Work in your groups to coordinate in person form a brief summary of your progress. Briefly tell the class

  1. One interesting thing about the process

  2. One question you have relevant to the projects (specific or general)

  3. One question from content we’ve covered in relation to your project

Optimization

Ok, now we can start putting pieces together.

Given data \(\left( x, y \right)\) and loss function \(L \left( c; x, y \right)\), we wish to find the coefficients \(c\) that minimize the loss, thus yielding the “best predictor” (in a sense that can be made statistically precise). I.e.,

\[\bar{c} = \arg \min_c L \left( c; x, y \right)\]

It is usually desirable to design models such that the loss function is differentiable with respect to the coefficients \(c\), because this allows the use of more efficient optimization methods.

Recall that our forward model is given in terms of the Vandermonde matrix,

\[f \left( x, c \right) = V \left( x \right) c\]

and thus

\[\frac{\partial f}{\partial c} = V \left( x \right)\]

Derivative of loss function

We can now differentiate our loss function

\[L \left( c; x, y \right) = \frac{1}{2} \left\lvert \left\lvert f \left( x, c \right) - y \right\rvert \right\rvert^2 = \frac{1}{2} \sum_i \left( f \left( x_i, c \right) - y_i \right)^2\]

using a more linear algebraic approach to write

\[\begin{split} \begin{align} \nabla_c L \left( c; x, y \right) &= \left( f \left( x, c \right) - y \right)^T V \left( x \right) \\ &= \left( V \left( x \right) c - y \right)^T V \left( x \right) \\ &= V \left( x \right)^T \left( V \left( x \right) c - y \right) \end{align}\end{split}\]

A necessary condition for the loss function to be minimized is that $ \nabla_c L \left`( c; x, y :nbsphinx-math:right`) = 0$.

Gradient descent

Instead of solving the least squares problem using linear algebra (QR factorization), we could solve it using gradient descent. That is, on each iteration, we’ll take a step in the direction of the negative gradient.

[2]:
function grad_descent(loss, grad, c0; gamma=1e-3, tol=1e-5)
    """Minimize loss(c) via gradient descent with initial guess c0
    using learning rate gamma.  Declares convergence when gradient
    is less than tol or after 500 steps.
    """
    c = copy(c0)
    chist = [copy(c)]
    lhist = [loss(c)]
    for it in 1:500
        g = grad(c)
        c -= gamma * g
        push!(chist, copy(c))
        push!(lhist, loss(c))
        if norm(g) < tol
            break
        end
    end
    (c, hcat(chist...), lhist)
end
[2]:
grad_descent (generic function with 1 method)

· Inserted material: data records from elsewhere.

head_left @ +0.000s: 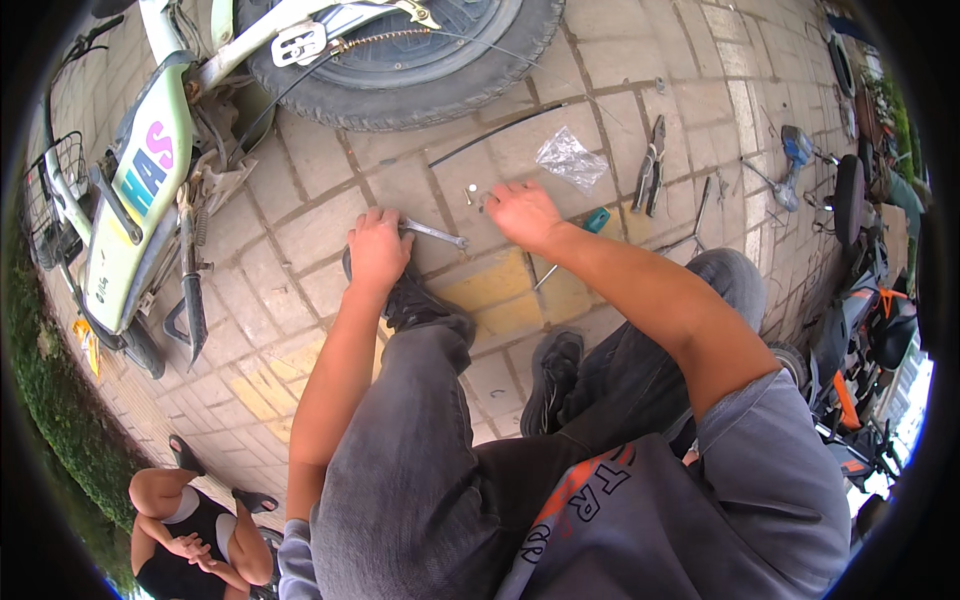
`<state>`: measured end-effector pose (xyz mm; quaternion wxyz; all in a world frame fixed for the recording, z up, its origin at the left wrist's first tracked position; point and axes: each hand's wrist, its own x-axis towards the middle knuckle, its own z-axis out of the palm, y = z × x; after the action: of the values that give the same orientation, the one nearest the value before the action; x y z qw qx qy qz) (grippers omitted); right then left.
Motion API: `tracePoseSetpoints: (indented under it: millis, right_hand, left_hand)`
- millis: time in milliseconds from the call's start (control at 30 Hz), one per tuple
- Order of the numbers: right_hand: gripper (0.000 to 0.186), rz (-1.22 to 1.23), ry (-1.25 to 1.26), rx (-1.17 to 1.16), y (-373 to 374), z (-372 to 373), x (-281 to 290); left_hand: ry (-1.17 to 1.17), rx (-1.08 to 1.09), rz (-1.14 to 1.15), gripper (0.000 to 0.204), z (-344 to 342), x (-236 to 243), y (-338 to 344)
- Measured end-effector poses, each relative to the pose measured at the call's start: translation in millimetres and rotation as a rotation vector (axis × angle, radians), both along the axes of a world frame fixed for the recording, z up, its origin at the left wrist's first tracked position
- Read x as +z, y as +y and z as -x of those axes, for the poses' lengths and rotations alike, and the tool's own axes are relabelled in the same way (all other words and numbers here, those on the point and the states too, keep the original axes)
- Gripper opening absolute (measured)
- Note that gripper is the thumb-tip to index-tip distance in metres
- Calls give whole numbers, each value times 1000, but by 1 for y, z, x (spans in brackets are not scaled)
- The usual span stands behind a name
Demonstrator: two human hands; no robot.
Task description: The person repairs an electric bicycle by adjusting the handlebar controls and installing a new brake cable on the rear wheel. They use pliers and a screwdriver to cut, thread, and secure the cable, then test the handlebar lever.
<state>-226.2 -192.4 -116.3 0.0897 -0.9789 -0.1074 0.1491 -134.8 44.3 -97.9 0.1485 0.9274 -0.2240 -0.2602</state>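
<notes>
My left hand (379,247) is closed around one end of a silver wrench (436,235), just above the pavement beside my shoe. My right hand (522,212) reaches down to the paving with bent fingers, and a tiny dark bit shows at its fingertips. What the fingers hold there is too small to make out. Left of them lie a small bolt (468,198) and a pale round piece (474,187). A screwdriver with a teal handle (597,220) passes partly beneath my right forearm. Beyond that hand rests a clear plastic bag (572,160).
A pale green electric bike (140,190) lies on its side, its wheel (410,110) at the top. Pliers (650,167), a black cable (492,135), a metal tool (702,215) and a blue power drill (795,150) lie around. Someone sits lower left (190,540); parked bikes (865,320) stand right.
</notes>
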Motion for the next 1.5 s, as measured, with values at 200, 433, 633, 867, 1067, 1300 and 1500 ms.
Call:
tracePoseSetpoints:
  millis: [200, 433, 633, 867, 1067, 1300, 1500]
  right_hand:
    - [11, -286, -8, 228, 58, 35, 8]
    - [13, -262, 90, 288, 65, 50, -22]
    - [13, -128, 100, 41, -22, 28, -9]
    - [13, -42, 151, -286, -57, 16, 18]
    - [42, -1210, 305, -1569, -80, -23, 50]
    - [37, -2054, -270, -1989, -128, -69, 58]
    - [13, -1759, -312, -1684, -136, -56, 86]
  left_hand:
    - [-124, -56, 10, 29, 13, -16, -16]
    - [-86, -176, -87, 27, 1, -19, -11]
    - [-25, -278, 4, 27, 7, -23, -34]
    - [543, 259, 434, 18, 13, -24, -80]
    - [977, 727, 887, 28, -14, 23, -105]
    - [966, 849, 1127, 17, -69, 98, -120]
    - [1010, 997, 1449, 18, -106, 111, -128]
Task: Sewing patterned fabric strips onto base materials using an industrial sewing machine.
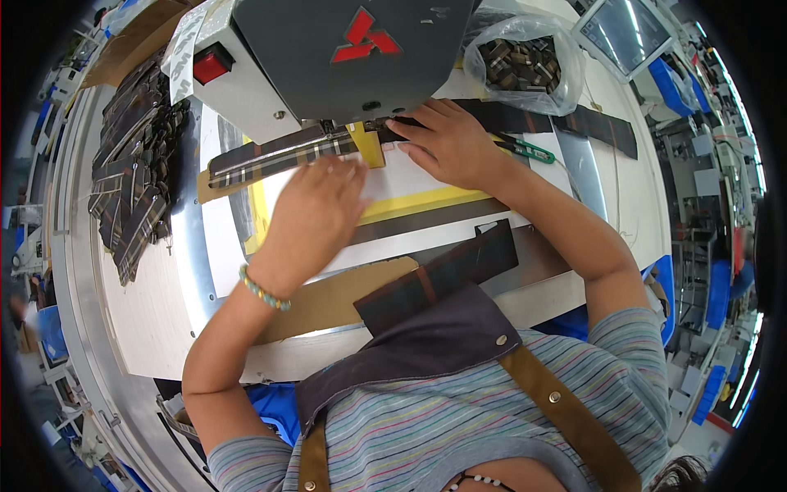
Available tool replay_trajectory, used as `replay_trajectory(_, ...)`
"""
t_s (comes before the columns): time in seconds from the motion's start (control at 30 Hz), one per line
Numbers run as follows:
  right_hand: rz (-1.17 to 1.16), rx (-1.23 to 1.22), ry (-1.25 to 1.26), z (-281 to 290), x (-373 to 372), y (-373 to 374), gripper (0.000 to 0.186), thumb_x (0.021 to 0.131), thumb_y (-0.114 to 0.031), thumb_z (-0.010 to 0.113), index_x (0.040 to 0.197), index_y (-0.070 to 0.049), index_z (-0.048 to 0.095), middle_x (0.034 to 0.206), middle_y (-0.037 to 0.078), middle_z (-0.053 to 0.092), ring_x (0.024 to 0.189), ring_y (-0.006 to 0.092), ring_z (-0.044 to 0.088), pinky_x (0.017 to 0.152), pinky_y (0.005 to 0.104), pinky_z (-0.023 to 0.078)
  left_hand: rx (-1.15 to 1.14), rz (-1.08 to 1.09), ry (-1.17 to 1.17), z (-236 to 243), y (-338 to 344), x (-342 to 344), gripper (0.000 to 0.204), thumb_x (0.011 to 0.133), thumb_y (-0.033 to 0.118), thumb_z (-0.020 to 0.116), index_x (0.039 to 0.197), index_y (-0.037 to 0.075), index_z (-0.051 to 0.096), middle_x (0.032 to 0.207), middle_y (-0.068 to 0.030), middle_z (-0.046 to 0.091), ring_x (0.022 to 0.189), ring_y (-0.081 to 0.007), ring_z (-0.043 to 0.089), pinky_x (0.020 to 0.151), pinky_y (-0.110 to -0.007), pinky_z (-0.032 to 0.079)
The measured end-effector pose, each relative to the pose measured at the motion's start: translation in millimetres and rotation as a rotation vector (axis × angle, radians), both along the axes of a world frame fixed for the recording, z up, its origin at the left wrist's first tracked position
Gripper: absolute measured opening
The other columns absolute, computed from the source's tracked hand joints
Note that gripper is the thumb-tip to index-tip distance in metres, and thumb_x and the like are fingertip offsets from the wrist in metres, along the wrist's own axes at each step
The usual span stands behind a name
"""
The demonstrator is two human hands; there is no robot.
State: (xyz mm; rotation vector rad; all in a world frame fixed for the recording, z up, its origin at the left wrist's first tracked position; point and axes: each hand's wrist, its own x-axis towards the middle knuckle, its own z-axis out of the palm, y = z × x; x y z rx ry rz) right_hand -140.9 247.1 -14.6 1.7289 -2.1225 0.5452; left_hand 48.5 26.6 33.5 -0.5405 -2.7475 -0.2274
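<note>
My left hand (320, 213), its fingers blurred, is just in front of a plaid fabric strip (246, 168) lying under the machine head (303, 66). Right of a yellow block (367, 149), my right hand (447, 143) has its fingers apart and rests near the machine's foot, by a dark fabric strip (594, 123). Green-handled snips (533, 152) lie beside that hand. A dark tartan piece (434, 283) and tan card (320, 299) lie at the table's front edge.
A pile of plaid strips (135, 180) covers the table's (156, 328) left side. A clear bag of small dark pieces (520, 66) sits at the back right, near a screen (623, 33). Blue bins (713, 295) and other workstations line the picture's rim.
</note>
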Motion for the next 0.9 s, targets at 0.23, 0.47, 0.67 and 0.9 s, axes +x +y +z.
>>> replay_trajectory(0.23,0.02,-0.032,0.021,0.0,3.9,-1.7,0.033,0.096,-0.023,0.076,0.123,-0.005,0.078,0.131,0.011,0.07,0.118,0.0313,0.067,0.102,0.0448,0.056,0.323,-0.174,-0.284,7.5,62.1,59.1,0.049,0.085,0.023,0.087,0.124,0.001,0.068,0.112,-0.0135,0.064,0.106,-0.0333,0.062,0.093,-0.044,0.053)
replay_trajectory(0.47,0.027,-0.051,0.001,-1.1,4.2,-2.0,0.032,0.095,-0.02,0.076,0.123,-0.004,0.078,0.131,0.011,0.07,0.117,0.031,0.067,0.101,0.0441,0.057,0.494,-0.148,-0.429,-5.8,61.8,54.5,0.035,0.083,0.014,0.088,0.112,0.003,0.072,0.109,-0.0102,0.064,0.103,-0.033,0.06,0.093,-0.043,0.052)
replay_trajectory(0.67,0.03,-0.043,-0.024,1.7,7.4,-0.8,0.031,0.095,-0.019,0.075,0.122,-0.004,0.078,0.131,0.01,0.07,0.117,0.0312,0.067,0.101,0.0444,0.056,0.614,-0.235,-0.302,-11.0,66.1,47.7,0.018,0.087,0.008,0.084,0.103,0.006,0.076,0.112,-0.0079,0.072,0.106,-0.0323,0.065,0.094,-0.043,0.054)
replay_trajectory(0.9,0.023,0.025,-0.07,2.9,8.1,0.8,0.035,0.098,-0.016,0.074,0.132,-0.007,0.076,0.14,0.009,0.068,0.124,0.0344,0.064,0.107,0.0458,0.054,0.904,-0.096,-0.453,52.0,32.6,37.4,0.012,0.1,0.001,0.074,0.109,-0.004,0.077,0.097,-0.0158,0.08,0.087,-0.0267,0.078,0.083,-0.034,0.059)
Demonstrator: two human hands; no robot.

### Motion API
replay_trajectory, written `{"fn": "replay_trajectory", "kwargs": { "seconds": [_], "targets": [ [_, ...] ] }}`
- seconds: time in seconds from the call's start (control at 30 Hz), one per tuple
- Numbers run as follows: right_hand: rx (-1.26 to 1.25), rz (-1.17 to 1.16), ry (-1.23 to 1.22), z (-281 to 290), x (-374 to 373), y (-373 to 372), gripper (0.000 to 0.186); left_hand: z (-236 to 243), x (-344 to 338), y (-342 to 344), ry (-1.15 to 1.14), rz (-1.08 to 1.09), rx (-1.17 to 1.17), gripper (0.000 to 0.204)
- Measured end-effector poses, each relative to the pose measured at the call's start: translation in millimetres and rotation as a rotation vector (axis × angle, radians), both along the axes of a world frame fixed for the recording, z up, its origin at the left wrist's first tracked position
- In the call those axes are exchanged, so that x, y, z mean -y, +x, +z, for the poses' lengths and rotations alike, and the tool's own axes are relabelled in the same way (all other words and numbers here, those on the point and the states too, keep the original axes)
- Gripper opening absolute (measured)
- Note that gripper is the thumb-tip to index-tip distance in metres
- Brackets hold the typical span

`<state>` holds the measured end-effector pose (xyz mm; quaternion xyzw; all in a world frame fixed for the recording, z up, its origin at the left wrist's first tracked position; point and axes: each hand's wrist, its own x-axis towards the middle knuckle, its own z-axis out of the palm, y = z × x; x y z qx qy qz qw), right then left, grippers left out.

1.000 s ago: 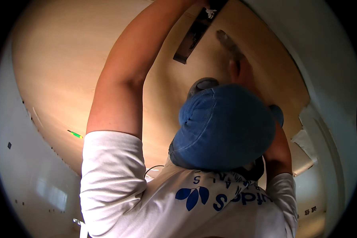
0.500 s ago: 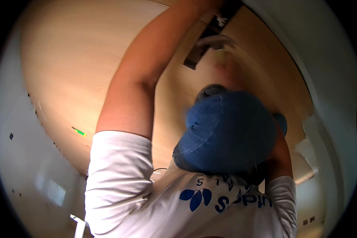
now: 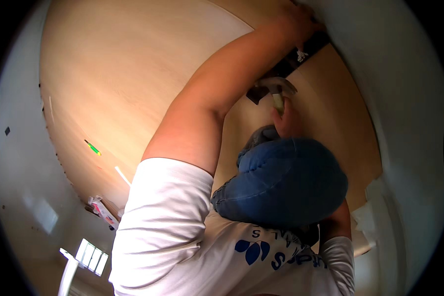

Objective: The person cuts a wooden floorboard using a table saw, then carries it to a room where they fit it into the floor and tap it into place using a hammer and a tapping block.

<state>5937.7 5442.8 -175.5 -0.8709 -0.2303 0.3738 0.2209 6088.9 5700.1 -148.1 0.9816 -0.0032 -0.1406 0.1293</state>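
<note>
My right hand [image 3: 289, 121] is closed around the handle of a claw hammer [image 3: 277, 91], just in front of my bent knee. The hammer's metal head lies over the near end of a dark strip [image 3: 286, 67] in the wood-look floor; I cannot tell whether they touch. My left arm reaches across to the far right, where my left hand [image 3: 303, 23] rests at the strip's far end, beside the wall. Its fingers are in shadow, so their grip cannot be made out. A small white scrap [image 3: 301, 55] sits on the dark strip near that hand.
Wood-look flooring [image 3: 128, 74] spreads to the left. On it lie a green and yellow cutter knife [image 3: 92, 147], a thin white strip [image 3: 123, 175] and a long white package [image 3: 102, 211]. A pale wall [image 3: 399, 98] curves along the right. My blue-trousered knee [image 3: 286, 182] fills the middle.
The view has shifted, bringing my left hand and the package into sight. The hammer, blurred by motion before, now shows more sharply at the strip's near end.
</note>
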Motion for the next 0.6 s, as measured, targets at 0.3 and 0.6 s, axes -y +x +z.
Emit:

Gradient descent shows quadratic convergence.

[3]:
A = [1 1; 1 16]
@show svdvals(A)
loss(c) = .5 * c' * A * c
grad(c) = A * c

c, chist, lhist = grad_descent(loss, grad, [.9, .9], gamma=0.1)
plot(lhist, yscale=:log10, xlims=(0, 80), label="loss")
svdvals(A) = [16.066372975210776, 0.9336270247892221]
[3]:
[4]:
plot(chist[1, :], chist[2, :], marker=:circle, label="search path")
x = LinRange(-1, 1, 30)
contour!(x, x, (x,y) -> loss([x, y]))
[4]:

Note that the Conjugate Gradient method takes this idea and combines it with the idea of Krylov subspaces from the homework assignment.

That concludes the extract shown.